You’re voting yea? Don’t you wanna see Arnie spanging for change on Santa Monica Blvd?

Brohtha, can ya spare $40,000,000,000?

@Original Andrew:

Hmmm…maybe if I voted “no” it would push us that much further to legal weed, what with the galloping fiscal crisis and all.

@mellbell:

Have you tried a hot bath? I find that duele de la cabeza goes right away with some eucalyptus bath salts.

@Tommmcatt the Wet Sprocket:

Here in WA, our wise, wise Guv and Legislature have decided that it’s more important for Paul Allen and Bill Gates to have new jets and fourth vacation homes rather than raise any taxes to cover our $9 BILLION deficit, so they’re laying off teachers and slashing 40,000 people off public health, which you have to be flat out destitute to qualify for in the first place.

I’m thinking the urban dystopia of high technology combined with horrifying poverty depicted in Slumdog seems to be the template our “leaders” are using.

@Original Andrew: I go for the spiciest soups possible, tom yum kai is a good one to open up the sinuses.

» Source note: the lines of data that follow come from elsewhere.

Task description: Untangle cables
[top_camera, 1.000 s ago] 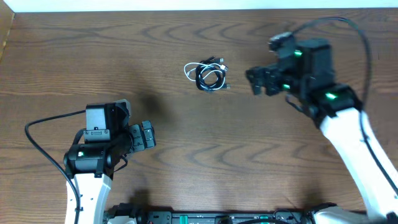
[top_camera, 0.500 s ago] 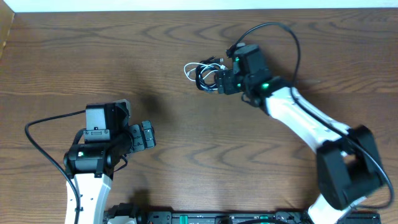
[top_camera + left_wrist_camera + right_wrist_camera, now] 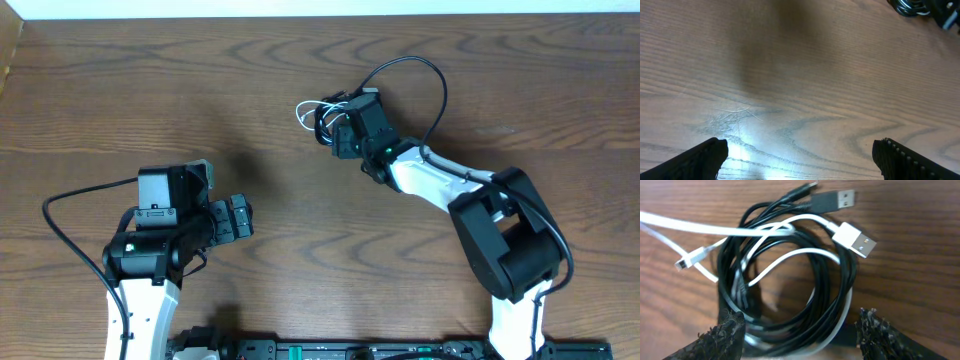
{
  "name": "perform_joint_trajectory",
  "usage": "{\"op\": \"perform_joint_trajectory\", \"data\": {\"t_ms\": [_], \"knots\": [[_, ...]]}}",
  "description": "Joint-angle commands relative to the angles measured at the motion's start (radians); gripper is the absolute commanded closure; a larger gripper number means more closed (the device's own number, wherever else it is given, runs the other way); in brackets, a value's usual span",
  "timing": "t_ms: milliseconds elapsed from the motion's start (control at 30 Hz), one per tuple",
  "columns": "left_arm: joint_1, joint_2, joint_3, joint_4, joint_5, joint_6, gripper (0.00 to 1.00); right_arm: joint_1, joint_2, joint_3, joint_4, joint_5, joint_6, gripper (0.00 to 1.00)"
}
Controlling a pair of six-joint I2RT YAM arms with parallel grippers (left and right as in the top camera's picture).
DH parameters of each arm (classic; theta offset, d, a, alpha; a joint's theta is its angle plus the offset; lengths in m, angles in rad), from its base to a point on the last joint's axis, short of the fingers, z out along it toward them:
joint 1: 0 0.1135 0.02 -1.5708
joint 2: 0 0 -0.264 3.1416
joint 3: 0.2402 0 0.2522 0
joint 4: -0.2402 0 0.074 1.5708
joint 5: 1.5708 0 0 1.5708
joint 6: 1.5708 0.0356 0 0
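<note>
The black cable (image 3: 832, 297) and the white cable (image 3: 700, 228) lie coiled together in one tangled bundle (image 3: 322, 117) at the table's far middle. In the right wrist view the black USB plug (image 3: 832, 200) and white USB plug (image 3: 856, 239) point right, and a small white plug (image 3: 690, 258) sits at the left. My right gripper (image 3: 797, 335) is open, its fingertips straddling the near edge of the coil; overhead it shows right beside the bundle (image 3: 343, 135). My left gripper (image 3: 800, 157) is open and empty over bare wood at the front left, and shows overhead (image 3: 234, 217). The bundle also shows at the left wrist view's top right (image 3: 910, 6).
The wooden table (image 3: 300, 250) fills the views. A thick black robot wire (image 3: 415, 75) arcs over the right arm, another (image 3: 70, 205) loops left of the left arm. The table's far edge meets a white wall at the top.
My right arm has swung left across the table and come down onto the cable bundle, its open fingers now at the coil. The left arm has not moved.
</note>
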Motion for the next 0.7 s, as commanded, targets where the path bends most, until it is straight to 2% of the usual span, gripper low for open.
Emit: {"op": "perform_joint_trajectory", "data": {"t_ms": [0,100,200,267,467,667], "knots": [[0.005,0.000,0.022,0.000,0.016,-0.009,0.02,0.004,0.023,0.019,0.022,0.082,0.112,0.33],[0.005,0.000,0.022,-0.001,0.016,-0.009,0.02,0.004,0.035,0.019,0.027,0.118,0.168,0.36],[0.005,0.000,0.022,-0.003,0.015,-0.009,0.02,0.004,0.045,0.019,0.029,0.133,0.210,0.43],[0.005,0.000,0.022,-0.004,0.016,-0.009,0.02,0.004,0.051,0.019,0.035,0.133,0.222,0.55],[0.005,0.000,0.022,-0.003,0.016,-0.009,0.02,0.004,0.054,0.019,0.023,0.155,0.223,0.73],[0.005,0.000,0.022,-0.003,0.016,-0.009,0.02,0.003,0.054,0.019,-0.022,0.155,0.223,0.75]]}}
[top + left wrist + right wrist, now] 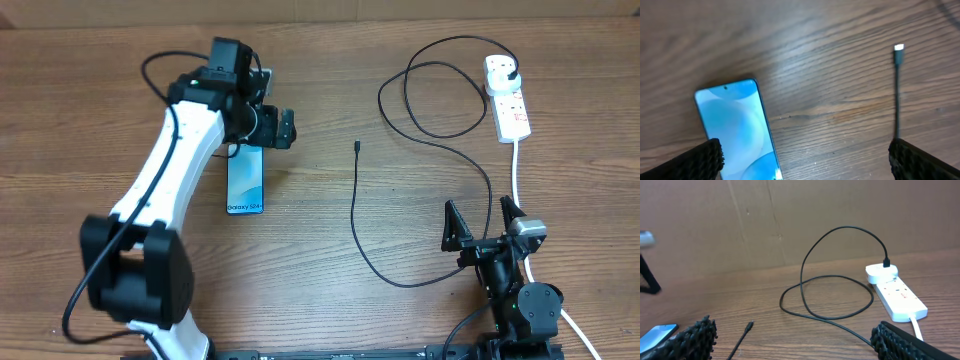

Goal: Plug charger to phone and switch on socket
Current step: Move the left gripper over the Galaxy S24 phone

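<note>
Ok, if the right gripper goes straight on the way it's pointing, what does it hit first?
Probably the charger, its cable lying just ahead of the right gripper; depth is unclear. The socket sits farther right.

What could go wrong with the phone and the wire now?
The open left end effector hovers over the phone; coming down, it might shove the phone away. The tiny tip of the charger lies apart from the phone, so a grab could miss. Its cable loops beside the socket and might snag.
</note>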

TJ: Just watched Sestak (D-AnyoneButArlen) fumble the bright light on Tweety. I appreciate his attempts to co-opt the torture issue for good (and a possible Senate run), but didn’t the Church commission give us the very Senate intelligence committee that was so adeptly played by Bush Inc.?

@Nabisco:

Senate Intelligence is an obvious oxymoron.

@Original Andrew: I don’t want to be spanging for change in the middle of Van Ness Ave. when Mr. SFL loses his state job.

@Nabisco: I do my very best to turn on the tube at 4:59:55 Pacific, the better to avoid all but the last few words of Tweety’s handoff. But I saw Sleestak on Keef or Rachel a week or two back, and all I heard were canned talking points.

That said, I’m not a Penn voter.

On the other hand, Senator Sheldon put out for Keef last night. In particular, I liked his answer whether there was enough on the record to nail Cheney for torturing to gin up “evidence” for the Iraq war: “Not yet.”

@Original Andrew:

Kind of a “Blade Runner” vibe up there in about ten years, I reckon….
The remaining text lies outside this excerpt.